At the same time, by quantifying fitness in terms of steps, the Fitbit also encourages people to fill the interstices of the day with exercise that doesn't seem to fit either of these categories of walking. Fitbit users discuss parking at the far side of a parking lot, or pacing while on the phone, or walking "up and down long subway platforms past bizarre-looking people or into deserted corners while waiting for the train" to up their daily step count.  The step-counting generates a new sort of walking, neither an instrumental trip nor a health/relaxation amble, but an opportunistic, accumulative process. In fact, compared with non-step-based exercise, it privileges this sort of walking; while the Fitbit can be made to keep track of diet and formal exercise, the user has to input meals or activities like swimming or stationary biking manually, and users earn those badges for automatically-tracked steps and floors only.

Both the Fitbit and Walk Score are technologies for substituting walking for dedicated transportation technologies and exercise activities that constitute more obtrusive interruptions in daily life.
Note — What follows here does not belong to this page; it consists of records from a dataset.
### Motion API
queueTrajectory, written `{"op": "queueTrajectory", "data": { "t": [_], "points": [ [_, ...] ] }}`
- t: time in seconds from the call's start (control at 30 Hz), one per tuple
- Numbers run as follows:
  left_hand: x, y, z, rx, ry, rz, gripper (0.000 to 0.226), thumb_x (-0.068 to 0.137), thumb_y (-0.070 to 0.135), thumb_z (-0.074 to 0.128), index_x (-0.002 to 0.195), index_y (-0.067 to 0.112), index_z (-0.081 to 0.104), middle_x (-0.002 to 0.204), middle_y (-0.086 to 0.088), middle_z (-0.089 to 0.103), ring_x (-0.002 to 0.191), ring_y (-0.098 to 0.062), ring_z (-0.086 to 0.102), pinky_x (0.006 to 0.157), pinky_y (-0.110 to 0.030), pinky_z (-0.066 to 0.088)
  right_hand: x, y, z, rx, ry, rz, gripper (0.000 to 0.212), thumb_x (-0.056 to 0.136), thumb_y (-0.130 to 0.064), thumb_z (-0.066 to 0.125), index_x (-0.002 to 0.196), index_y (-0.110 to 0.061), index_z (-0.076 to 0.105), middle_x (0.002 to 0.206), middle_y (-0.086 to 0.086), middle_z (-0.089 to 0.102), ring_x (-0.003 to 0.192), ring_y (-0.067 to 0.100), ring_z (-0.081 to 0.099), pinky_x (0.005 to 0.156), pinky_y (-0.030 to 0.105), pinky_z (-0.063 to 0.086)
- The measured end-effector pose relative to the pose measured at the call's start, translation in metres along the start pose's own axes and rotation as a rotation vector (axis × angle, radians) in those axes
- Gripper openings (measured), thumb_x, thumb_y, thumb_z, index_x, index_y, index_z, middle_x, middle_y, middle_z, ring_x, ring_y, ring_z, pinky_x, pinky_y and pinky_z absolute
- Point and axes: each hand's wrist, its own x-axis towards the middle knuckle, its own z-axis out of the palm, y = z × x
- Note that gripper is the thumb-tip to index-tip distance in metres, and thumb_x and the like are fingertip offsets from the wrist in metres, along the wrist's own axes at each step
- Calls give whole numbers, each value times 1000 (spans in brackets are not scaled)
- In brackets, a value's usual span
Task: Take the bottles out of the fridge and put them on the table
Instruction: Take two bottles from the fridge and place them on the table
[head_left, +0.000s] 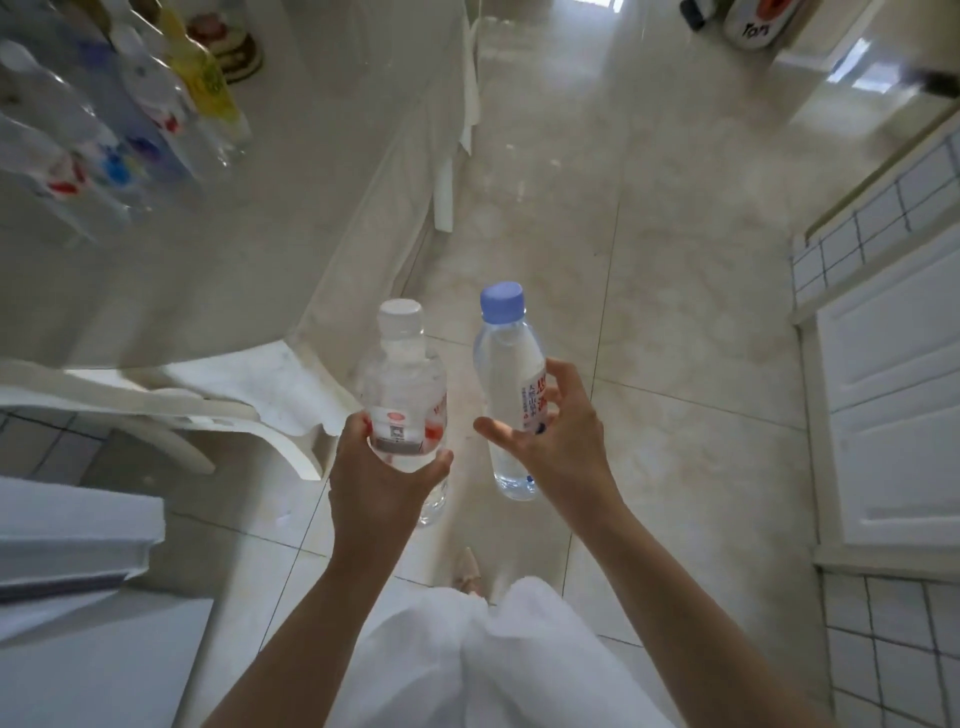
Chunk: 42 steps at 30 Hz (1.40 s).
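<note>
My left hand (382, 470) grips a clear water bottle with a white cap and a red-and-white label (402, 387) around its lower part. My right hand (558, 434) holds a second clear bottle with a blue cap (506, 364), fingers curled around its label. Both bottles are upright, held over the floor in front of me. The white table (270, 208) lies to the upper left. Several bottles (119, 124) stand on it at the far left, blurred, one with a yellow label.
A white chair (249, 410) stands at the table's near corner, left of my left hand. The fridge's white edge (72, 540) is at the lower left. White cabinets and a tiled wall (883, 415) run along the right. Glossy tiled floor stretches ahead.
</note>
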Motion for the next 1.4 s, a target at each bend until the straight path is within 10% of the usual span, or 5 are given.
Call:
{"op": "queueTrajectory", "data": {
  "t": [0.53,0.77,1.03,1.4],
  "points": [
    [244,75,45,-136,359,-220,61,54,26,92,103,19,57,90,2,69,84,-23,67,80,-49,56,296,-75,43,-128,-277,-82,70,60,-33,88,118,-29,47,101,-8,64,82,8,65,72,30,56],
    [326,101,35,-184,590,-291,66,49,35,91,104,20,57,93,0,69,84,-23,67,79,-46,56,403,-129,98,-187,-481,-230,71,57,-34,89,114,-32,48,87,-19,59,74,2,60,56,7,39],
    [383,88,-13,-233,814,-372,73,45,46,88,106,19,59,94,0,70,85,-24,68,80,-49,56,455,-183,189,-167,-692,-355,65,58,-30,88,108,-33,46,90,-16,64,81,9,64,68,26,50],
    [452,38,-105,-234,1041,-437,58,56,13,91,102,20,57,85,3,64,75,-20,61,70,-28,44,454,-230,341,-71,-970,-435,82,60,-11,88,130,-22,46,105,-19,59,83,-12,57,70,-1,38]
  ]
}}
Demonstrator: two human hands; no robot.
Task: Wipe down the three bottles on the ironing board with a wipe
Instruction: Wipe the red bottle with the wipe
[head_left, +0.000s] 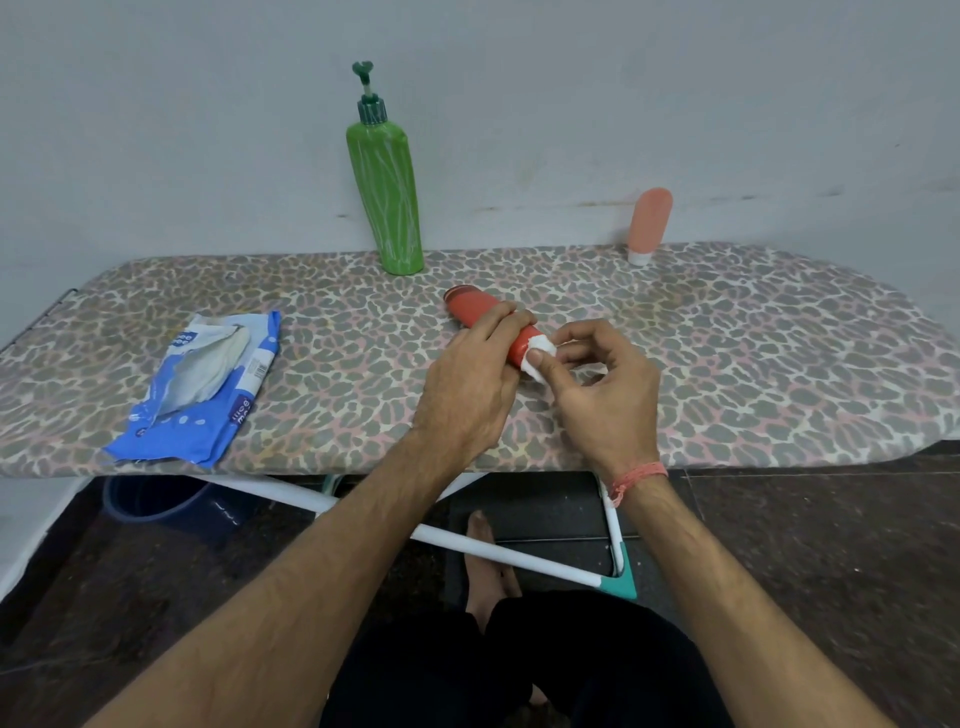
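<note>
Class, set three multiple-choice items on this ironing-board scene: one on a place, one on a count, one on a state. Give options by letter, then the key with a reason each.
1. Where does the wipe pack lie on the ironing board?
A. its left end
B. its right end
C. behind the green bottle

2. How many bottles stand upright?
A. none
B. two
C. three

3. What is the right hand doing?
A. resting open
B. pinching a wipe
C. pressing a pump

Key:
1. A, the pack sits far left of both hands.
2. B, the green bottle and pink bottle stand by the wall; the red bottle is tilted in the left hand.
3. B, the wipe is held against the red bottle's end.
</note>
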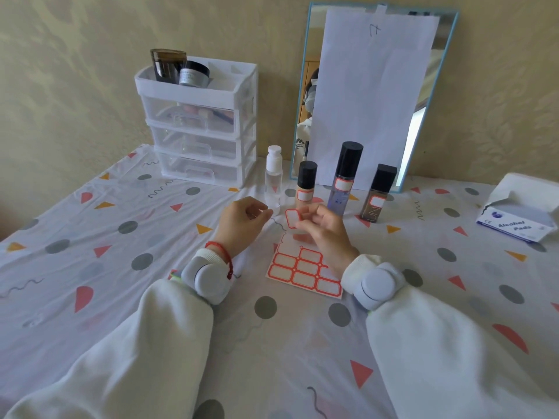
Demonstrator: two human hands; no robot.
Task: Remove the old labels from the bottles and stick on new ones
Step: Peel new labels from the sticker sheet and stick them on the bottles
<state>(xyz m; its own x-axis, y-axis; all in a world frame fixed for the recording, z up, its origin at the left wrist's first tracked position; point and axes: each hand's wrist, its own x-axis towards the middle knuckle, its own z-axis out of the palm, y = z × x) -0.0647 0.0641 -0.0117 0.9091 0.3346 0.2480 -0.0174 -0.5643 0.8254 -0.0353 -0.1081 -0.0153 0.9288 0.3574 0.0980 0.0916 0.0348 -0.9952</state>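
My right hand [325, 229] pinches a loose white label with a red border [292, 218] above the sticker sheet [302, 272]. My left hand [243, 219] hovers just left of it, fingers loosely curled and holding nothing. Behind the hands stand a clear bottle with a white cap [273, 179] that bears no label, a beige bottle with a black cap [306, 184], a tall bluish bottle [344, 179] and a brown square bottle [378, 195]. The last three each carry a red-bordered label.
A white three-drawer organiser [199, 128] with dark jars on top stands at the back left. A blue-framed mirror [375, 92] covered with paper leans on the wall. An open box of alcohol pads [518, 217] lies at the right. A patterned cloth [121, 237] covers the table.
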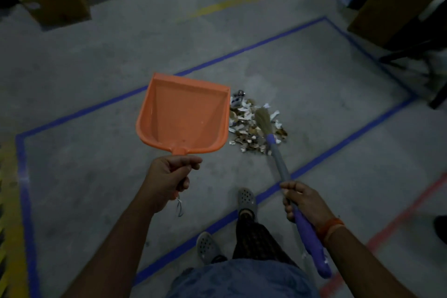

By tracking steps automatically, the Fitbit promotes a mode of exercise that doesn't involve going to a gym or even changing into running shoes. Moving to an an address with a high Walk Score, or taking action to boost that of a community, reduces the frequency of car or public transportation use, and the burden on those without access to a car (that's the idea, anyway).  In doing so, these tools partake in a general trend, from design to citizenship and governance, for using technology as a model for and a means of attaining the virtues of simplification.

What, if anything, is new about these ways to walk?  Not the quantification and "gamification" of walking; that's been going on for quite a while, as a new book on competitive walking in nineteenth-century America, recently reviewed in The New Yorker, demonstrates. Nor the idea of scientific and technological intervention to adjust habits and patterns of human locomotion, either at the level of the individual or society.

One might say something about Foucauldian self-monitoring, in the case of the Fitbit, or the primary application of Walk Score as another item for the endless rubric of real-estate listings. To me, though, what's most striking is the way in which both tools express distance and movement on a human scale - in the vague lifestyle-tagged heat maps of Walk Score, and especially in the steps and floors of Fitbit. They fit data about us to a scale based on human experience, and reconfigure that experience in the process.  Thinking of your day in terms of steps and flights of stairs is unthinkable, until a device is keeping track for you; with that device in hand, it's hard to think of anything else.



*As Fitbit's blog has it, the 10,000 steps rubric began as a marketing campaign of a Japanese pedometer manufacturer in the 1960s.

** Another factor that collapses these categories is dog ownership, which the authors of the CUNY study controlled for in some of their analyses.  They elected to classify "walking the dog" as "health/relaxation." Walking to the PetSmart for a bottle of carpet cleaner was presumably classified otherwise.